Tuesday, April 17, 2007

Resnick avoidance

Ah, now why didn't I think of this before?

I mean, what better way to avoid doing anything useful (or even writing Resnick) could there be than a little blogging? Well, there's leaving bad jokes on the course discussion board thingy, but I've already done that. And watching the latest episode of Scrubs. But that just made me depressed. Not because it began with a funeral, or even because the latest series isn't as good as previous ones, but because even the worst recent episode is still good telly - playful, likeable, funny, character-driven - in other words, quite unlike what I'm supposed to be writing just now, namely [types next word slowly through gritted teeth (no, I didn't think it was possible to type through gritted teeth either, but you learn something new everyday)] R-e-s-n-i-c-k.
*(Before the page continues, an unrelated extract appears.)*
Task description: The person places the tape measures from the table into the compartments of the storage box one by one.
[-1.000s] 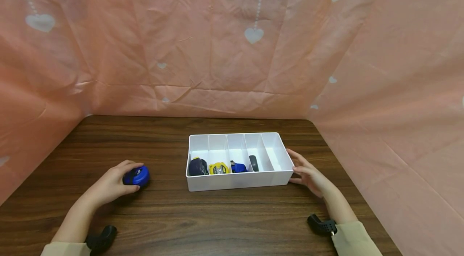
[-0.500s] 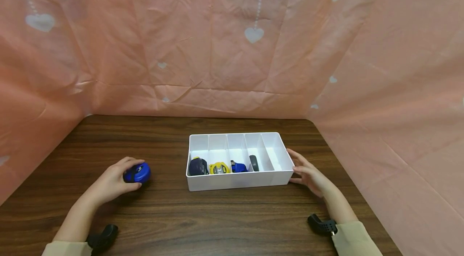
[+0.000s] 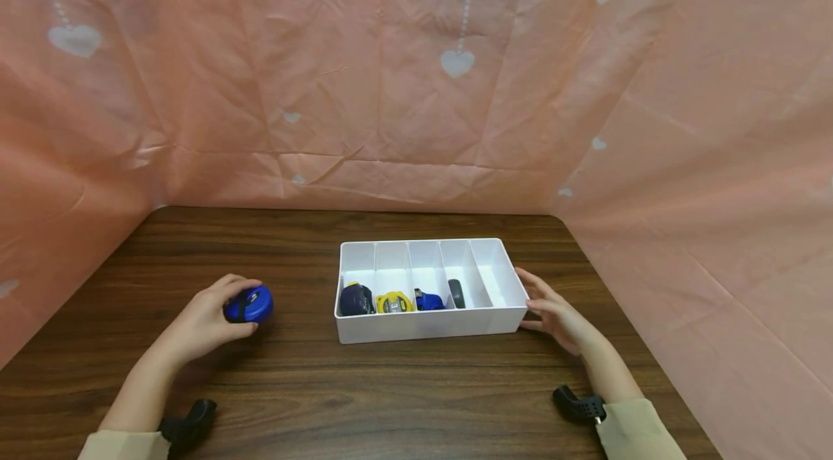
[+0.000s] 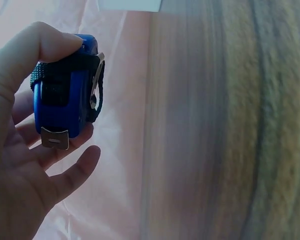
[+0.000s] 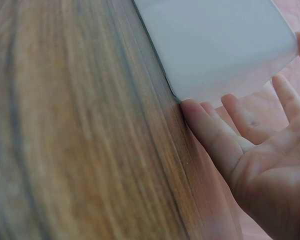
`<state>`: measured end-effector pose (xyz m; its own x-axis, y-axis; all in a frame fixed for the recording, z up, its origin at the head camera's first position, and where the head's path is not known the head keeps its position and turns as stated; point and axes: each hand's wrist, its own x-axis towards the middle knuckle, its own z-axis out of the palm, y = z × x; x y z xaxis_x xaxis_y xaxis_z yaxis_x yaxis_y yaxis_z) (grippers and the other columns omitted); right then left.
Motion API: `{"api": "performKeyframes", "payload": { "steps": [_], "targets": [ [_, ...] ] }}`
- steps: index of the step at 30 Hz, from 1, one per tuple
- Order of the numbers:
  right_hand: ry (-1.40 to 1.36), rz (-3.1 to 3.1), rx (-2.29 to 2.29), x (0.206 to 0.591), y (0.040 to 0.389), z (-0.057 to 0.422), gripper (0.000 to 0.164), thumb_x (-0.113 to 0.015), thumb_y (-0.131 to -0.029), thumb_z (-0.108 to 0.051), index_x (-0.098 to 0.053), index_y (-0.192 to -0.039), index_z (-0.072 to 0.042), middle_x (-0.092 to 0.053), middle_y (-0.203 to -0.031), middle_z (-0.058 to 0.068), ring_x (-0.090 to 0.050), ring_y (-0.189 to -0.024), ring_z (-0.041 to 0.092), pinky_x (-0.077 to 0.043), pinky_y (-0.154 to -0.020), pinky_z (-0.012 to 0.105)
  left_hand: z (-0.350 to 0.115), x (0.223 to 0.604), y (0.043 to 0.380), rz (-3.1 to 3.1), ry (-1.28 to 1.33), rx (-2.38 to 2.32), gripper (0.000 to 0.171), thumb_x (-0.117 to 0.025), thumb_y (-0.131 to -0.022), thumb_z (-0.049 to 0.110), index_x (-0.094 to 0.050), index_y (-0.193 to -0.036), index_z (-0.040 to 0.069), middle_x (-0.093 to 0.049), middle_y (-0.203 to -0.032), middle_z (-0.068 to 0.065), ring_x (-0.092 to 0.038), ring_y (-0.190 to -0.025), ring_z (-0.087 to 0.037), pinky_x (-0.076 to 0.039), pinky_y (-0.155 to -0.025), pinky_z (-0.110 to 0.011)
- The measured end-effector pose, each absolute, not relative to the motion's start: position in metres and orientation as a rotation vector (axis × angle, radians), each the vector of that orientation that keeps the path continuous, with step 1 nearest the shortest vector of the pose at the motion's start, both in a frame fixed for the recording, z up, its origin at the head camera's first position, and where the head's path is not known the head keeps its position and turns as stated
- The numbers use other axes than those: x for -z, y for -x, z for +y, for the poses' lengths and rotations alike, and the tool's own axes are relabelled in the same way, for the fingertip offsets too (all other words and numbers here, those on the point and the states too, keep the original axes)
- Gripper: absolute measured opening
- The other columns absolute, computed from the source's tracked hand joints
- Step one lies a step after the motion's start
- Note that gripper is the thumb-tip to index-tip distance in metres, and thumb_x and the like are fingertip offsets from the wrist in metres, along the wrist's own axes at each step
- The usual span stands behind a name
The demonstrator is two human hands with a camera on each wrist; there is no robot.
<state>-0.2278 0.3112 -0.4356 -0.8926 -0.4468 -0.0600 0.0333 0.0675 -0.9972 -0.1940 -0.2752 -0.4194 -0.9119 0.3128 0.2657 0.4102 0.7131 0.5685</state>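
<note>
My left hand [image 3: 210,320] pinches a blue tape measure [image 3: 250,304] between thumb and fingers at the left of the table. In the left wrist view that tape measure [image 4: 65,95] shows its metal end hook, a black strap and a metal clip. My right hand [image 3: 552,313] touches the right end of a white divided box [image 3: 429,324]; in the right wrist view its fingers [image 5: 210,127] lie extended along the box's lower edge. Left to right in the box are a dark tape measure [image 3: 356,299], a yellow one [image 3: 394,302], another blue one [image 3: 429,300] and a slim dark grey object [image 3: 456,293].
The dark wooden table [image 3: 416,395] runs up to a pink cloth [image 3: 390,120] with white hearts, which hangs behind it and along both sides. A black band [image 3: 189,424] is on the left wrist, and another black band [image 3: 575,404] on the right.
My left hand has lifted the blue tape measure slightly, moving a little up and to the right in the head view. The right hand and the box stay in place.
</note>
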Motion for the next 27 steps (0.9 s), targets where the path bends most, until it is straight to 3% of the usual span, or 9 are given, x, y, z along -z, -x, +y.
{"api": "performKeyframes", "payload": {
  "steps": [27],
  "targets": [
    [0.418, 2.007, 1.880, 0.436, 0.228, 0.311, 0.063, -0.040, -0.099, -0.011, -0.010, -0.154, -0.013, -0.012, -0.149, 0.029, -0.040, -0.124, 0.028, -0.035, -0.097, 0.059, -0.250, 0.400, 0.201, -2.653, 0.596, 0.997, 0.061, -0.083, -0.070, 0.008, -0.059, -0.126, 0.007, -0.056, -0.116, -0.007, -0.057, -0.102, -0.032, -0.049, -0.079, -0.052]
  ]
}}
Anyway, in light of David's recent post, and by way of illustrating just how much writing Resnick pains me, here is why I write. Or at least, down there¬, after this disclaimer about it probably being a bit pretentious, and yet another one of my digs at philosophy, which it is, on both counts (that was it, there, by the way, the disclaimer):

My experience of Life has always been as something utterly baffling, incoherent, absurd and irrational; an unlikely, undignified, comical and tragic imposition. Frankly, I don't understand it, I don't much like it, and I rather wish I'd been asked about it first. But it can be kind of fun. If you can ignore the random futility of it all, or take it at face value and learn to laugh at it.

When I was in my teens, I naïvely thought philosophy might help me understand Life, might be some kind of defence against it. But it didn't, and it's not. Philosophy looks at Life, sees a mess and tries to tidy up. It's the annoying flatmate who leaves Post-it notes everywhere. It's the big point-misser of academic disciplines. As I came to realise, Life just is messy, illogical and baffling, and to ignore the rampant insanity of it all, and certainly to try to tidy it up, is to miss its very essence and, indeed, the fun of it.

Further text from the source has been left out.